Building a Library of E-Learning Terms

Jul 03, 2018

Hey peeps, 

The community team has been working on a series called E-Learning ABCs. It's a glossary of terms, concepts, and words related to e-learning, training, and instructional design. You'll see some familiar and common terms such as ADDIE, Learning Management System (LMS), and SCORM. But this is just a beginning, there are many things not included in the glossary yet!

I'd love to know from the community what additional words, concepts, and terms you'd like to see covered in this list. Please let me know in the comments.

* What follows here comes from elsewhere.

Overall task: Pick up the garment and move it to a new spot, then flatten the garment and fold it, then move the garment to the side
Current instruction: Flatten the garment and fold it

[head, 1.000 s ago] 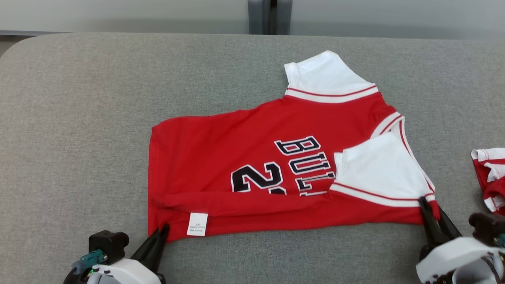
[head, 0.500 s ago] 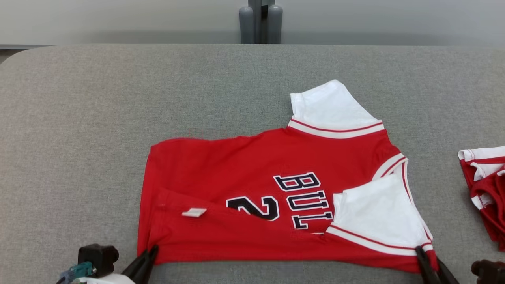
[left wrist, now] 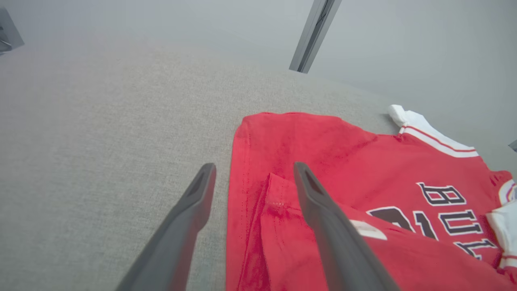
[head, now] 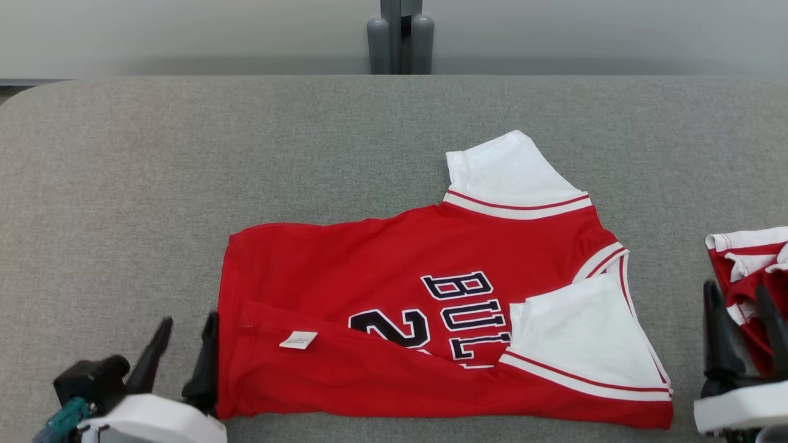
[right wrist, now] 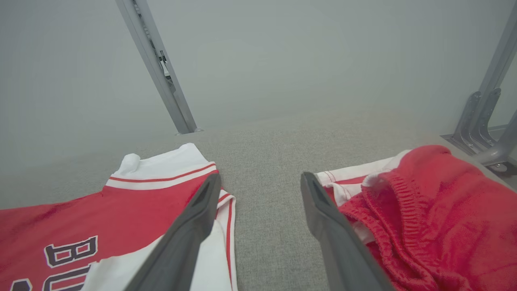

Thanks in advance helpful community peeps!

27 Replies
Steve Meikle

A really good point Nicole. 

A couple more that spring to mind for me ... assets / vector and raster images / kerning and leading (I am an old school graphic designer who still thinks these concepts are important).

How about concepts from layout as well?  Balance? symmetry vs asymmetry? negative space? the rule of thirds, avoiding floating?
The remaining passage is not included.